In baresoil/soilsuite.py the following steps are performed:
- Download data
- The bare soil composite is downloaded for Switzerland
- Sample points
- The data is resampled to 10m resolution from 20m
- 250k points that fall within Swiss borders and where MASK is 1 (presence of baresoil) are sampled
- Cluster the samples
- The samples are then clustered using their bands
- Different numbers of clusters are tested, using silhouette score and elbow method to look at optimal cluster size
- The final Kmeans model is fitted and the soil groups are plotted
- We determined 5 groups to be enough to seperate the reflectectances and also discussed with soil scientists
- Plot of the clustered data:
baresoil/plots/sampled_pts_5_clusters_agri_v2.png
- For each group, the 25/50/75th percentiles are determined
- Plot of the summarised spectra per soil group:
baresoil/plots/soil_endmembers_5_clusters_agri_v2.png
- Plot of the summarised spectra per soil group:
The soil clusters were then renamed:
label_map = {0: 5, 1: 2, 2: 4, 3: 1, 4: 3}
and the updated plots can be found in the following plots: baresoil/plots/sampled_pts_5_clusters_agri_v2_renamed.png, baresoil/plots/soil_endmembers_5_clusters_agri_v2_renamed.png
- Soil clusters 4 and 5 are bright soils, 1 and 2 are darker soils and cluster 3 is a medium brightness soil
- Cluster 1 are the darkest soils, primarily found in the plateau where SOC is high and otherwise found in alpine valleys
- Cluster 2 are medium dark soils found in the plateau, the jura and alpine valleys. They have moderate SOC in the plateau and low-moderate SOC in the jura and alpine valleys.

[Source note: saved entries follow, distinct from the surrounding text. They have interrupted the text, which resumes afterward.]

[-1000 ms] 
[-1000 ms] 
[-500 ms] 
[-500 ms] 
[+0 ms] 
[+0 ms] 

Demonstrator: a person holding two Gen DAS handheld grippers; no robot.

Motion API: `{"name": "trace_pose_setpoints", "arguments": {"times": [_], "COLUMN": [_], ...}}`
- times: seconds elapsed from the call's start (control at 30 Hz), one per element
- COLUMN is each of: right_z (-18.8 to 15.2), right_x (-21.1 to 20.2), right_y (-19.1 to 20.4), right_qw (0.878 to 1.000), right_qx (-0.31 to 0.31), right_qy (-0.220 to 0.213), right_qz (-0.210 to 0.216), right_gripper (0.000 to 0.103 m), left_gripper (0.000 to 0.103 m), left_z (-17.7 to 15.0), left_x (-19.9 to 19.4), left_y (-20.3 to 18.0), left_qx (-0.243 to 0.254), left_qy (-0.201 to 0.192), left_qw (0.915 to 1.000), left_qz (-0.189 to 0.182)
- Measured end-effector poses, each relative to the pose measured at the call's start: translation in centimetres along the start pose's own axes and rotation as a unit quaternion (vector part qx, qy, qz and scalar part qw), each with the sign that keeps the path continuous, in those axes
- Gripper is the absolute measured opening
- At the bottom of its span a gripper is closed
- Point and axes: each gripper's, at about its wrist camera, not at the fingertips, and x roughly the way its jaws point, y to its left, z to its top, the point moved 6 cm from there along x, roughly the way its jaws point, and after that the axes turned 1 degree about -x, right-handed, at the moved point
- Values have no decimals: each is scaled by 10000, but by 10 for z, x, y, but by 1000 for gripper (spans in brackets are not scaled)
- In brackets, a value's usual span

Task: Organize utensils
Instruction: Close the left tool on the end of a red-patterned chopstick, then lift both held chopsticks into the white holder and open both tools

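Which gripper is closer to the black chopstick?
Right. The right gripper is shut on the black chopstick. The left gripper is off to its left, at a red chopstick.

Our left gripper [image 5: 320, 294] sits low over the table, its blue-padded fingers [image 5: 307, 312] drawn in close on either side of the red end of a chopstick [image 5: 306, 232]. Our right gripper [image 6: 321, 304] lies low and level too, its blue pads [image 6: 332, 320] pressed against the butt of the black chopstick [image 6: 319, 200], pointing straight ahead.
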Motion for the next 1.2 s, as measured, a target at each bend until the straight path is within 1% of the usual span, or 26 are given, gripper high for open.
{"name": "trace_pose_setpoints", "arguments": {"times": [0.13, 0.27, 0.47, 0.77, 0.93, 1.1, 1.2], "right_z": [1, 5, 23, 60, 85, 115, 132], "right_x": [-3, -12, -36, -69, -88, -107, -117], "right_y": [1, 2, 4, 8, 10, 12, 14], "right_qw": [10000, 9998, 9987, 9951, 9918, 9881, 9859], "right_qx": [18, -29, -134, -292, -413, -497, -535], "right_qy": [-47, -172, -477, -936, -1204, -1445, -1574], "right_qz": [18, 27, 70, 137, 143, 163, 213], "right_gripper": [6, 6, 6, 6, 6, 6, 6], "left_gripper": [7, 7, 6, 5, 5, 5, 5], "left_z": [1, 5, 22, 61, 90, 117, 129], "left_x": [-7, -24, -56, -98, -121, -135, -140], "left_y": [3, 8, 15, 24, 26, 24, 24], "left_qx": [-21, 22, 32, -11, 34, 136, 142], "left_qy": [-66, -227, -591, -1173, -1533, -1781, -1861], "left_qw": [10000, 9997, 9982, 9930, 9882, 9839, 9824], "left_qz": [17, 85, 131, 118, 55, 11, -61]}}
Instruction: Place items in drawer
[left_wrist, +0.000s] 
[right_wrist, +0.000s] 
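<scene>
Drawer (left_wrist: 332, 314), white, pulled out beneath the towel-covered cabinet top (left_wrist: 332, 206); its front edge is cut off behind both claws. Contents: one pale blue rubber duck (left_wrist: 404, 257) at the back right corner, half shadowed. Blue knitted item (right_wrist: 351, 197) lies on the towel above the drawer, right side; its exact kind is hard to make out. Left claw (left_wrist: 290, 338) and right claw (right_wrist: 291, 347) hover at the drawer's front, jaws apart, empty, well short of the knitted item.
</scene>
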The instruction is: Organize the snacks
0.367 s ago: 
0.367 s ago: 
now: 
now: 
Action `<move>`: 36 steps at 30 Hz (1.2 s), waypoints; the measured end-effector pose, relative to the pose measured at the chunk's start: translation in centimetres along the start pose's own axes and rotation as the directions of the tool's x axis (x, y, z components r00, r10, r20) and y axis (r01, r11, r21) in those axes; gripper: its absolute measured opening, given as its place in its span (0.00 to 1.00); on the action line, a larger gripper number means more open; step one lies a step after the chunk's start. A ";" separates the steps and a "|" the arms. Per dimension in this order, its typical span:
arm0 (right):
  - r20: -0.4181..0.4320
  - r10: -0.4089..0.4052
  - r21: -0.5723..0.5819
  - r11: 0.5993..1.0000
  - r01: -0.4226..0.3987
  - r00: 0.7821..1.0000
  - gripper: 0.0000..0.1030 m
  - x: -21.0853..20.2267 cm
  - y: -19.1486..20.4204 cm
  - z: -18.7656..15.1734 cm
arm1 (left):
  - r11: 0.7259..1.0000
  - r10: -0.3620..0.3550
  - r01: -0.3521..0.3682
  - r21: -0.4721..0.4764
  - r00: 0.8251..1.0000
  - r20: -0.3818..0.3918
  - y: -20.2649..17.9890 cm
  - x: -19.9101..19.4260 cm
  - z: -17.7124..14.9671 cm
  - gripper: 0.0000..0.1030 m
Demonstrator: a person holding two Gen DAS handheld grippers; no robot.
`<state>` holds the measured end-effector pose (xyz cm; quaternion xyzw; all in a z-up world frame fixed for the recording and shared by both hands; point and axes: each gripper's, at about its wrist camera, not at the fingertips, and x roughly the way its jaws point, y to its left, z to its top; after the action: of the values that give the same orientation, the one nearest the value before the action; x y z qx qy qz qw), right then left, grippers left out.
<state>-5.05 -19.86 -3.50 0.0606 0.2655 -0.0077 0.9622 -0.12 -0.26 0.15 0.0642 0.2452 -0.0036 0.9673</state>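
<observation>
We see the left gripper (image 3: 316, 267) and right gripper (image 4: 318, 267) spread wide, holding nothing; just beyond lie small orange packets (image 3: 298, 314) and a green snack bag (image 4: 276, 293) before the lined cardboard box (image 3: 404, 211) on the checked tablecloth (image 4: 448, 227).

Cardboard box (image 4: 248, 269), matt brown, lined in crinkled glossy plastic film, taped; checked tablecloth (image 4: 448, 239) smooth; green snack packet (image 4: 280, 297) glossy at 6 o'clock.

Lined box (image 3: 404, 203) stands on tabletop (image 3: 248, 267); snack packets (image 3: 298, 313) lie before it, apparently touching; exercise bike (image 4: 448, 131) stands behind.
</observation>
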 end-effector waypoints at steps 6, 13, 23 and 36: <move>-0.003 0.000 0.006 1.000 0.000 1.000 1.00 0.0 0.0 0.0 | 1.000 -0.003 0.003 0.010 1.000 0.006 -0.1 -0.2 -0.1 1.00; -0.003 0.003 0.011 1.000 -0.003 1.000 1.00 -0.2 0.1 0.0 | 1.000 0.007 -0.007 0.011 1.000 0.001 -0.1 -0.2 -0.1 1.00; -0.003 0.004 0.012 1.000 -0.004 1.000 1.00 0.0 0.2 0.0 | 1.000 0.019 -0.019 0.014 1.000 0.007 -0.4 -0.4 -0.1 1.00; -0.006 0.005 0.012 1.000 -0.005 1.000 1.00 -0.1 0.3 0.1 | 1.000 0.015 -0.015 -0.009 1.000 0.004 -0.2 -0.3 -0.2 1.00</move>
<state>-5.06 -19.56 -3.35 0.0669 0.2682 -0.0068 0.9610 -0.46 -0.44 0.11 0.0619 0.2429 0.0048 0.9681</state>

- Cluster 3 are medium bright soils with low-moderate SOC and moderate-high silt contents
- Cluster 4 are bright soils with low SOC, mainly in the plateau and in the jura range. They have moderate clay contents
- Cluster 5 represents the brightest soils, mainly in the plateau and characterized by low SOC and low-moderate clay contents
All soils will be classified to these groups.
create_qgis_layers.py: create shapefiles containing predicted soil groups for each sampled pointpredict_SRC_soilgroup.py: apply K-means mode to all SRC data and save
Different PV (photosynthetic vegetation) and NPV (non photosynthetic vegetation) are also sampled.
In pv_npv_members/sample_endmembers.py
- For each year between 2021 and 2023, we identified the top 15 crops types according to pixel count
- We know the classification of each pixel thanks to crop maps (
pv_npv_members/crop_maps) and we use the classification determined in~/mnt/eo-nas1/data/landuse/documentation/LNF_code_classification_20250217.xlsx(column "categories2024"). The crop type is thus a crop name or crop group. - 10k locations are sampled per crop type and year (saved in
pv_npv_members/sampled_coords) - For each location, the yearly S2 data is extracted
- After data cleaning (missing data, clouds, snow...), we sample PV and NPV spectra if possible
- For PV it's when NDVI is max and SWIR ratio is min
- For NPV it's when NDVI and SWIR ratio are min. Additionally this must be between Jun. 1st and Nov. 15th
- The spectra at these two moments are saved as examples of PV and NPV spectra (
pv_npv_members/pv_spectra_v2.pkl,pv_npv_members/npv_spectra_v2.pkl) - For each crop type and year, the PV and NPV spectra are summarised according to the 25/50/75th percentiles (
pv_npv_members/summarised_npv_samples_pername.pkl,pv_npv_members/summarised_pv_samples_pername.pkl)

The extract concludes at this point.